Despite the late-stage fail, Vistagen will nevertheless continue to push its drug candidate forward and meet with the FDA to align on a potential registrational path.
Vistagen’s intranasal drug candidate was not significantly better than placebo at easing acute symptoms in a Phase 3 study of patients with social anxiety disorder. The California biotech’s stock plummeted 70% on Tuesday, closing the trading session at $0.23 per share.
Vistagen enrolled nearly 240 patients into the late-stage PALISADE-4 study, randomly assigning participants to receive the biotech’s intranasal therapy fasedienol or placebo. Results presented on Tuesday showed the drug failed to outperform placebo at easing anxiety and distress during a simulated public speaking challenge, as measured by an emotional distress scale—missing the study’s main goal. No differences were recorded between the investigational treatment and placebo for the the trial’s secondary endpoints.

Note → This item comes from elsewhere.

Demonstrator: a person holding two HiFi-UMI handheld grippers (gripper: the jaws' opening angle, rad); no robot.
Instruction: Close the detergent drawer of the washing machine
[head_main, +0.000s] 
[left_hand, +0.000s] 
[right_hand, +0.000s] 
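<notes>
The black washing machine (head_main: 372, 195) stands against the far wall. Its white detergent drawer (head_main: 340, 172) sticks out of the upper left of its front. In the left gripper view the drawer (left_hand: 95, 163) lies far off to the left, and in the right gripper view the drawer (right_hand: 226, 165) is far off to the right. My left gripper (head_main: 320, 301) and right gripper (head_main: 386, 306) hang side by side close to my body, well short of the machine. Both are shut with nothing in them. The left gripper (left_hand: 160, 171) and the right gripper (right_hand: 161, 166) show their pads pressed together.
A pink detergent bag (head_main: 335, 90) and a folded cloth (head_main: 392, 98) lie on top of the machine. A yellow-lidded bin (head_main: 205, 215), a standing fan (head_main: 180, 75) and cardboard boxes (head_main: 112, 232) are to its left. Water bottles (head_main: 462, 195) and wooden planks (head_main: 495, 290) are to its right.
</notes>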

The Phase 3 failure is “disappointing,” William Blair analysts said in a Tuesday note. However, the firm conceded that it has always viewed PALISADE-4 as a high-risk endeavor for Vistagen, “given there was no separation from placebo . . . in PALISADE-3,” a separate late-stage study for acute social anxiety disorder in which fasedienol demonstrated no significant treatment benefit at the end of last year.
Despite showing no significant benefit in the newest trial, Vistagen on Tuesday said it will continue to advance fasedienol for social anxiety disorder, but this time focus on addressing the condition over time, rather than acute treatment. The biotech plans to meet with the FDA discuss a potential path forward for the drug based on a single future Phase 3 trial.
This move is informed by new draft guidance released by the FDA last week, which notes that “that there are various ways to provide substantial evidence and emphasizes the many factors that can impact the strength of evidence of effectiveness for a drug.”
Additionally bolstering Vistagen’s confidence in fasedienol is a post-hoc analysis of PALISADE-4 focusing on patients with severe social anxiety. Results of this analysis found a nominally statistically significant improvement in distress after fasdienol treatment, according to the biotech.
Stifel, however, remains unconvinced. “In our view it’s hard to put much weight on this,” the firm wrote in a Tuesday note. “This specific post-hoc analysis excludes one trial site,” as well as certain patients who were close to the “ceiling” of anxiety and distress scores, indicating that they had “little room to improve,” the analyst wrote.
“With these results, in the backdrop of a clear failure on PALISADE-3, it’s hard to have any conviction in a path forward leveraging a different primary endpoint,” Stifel added.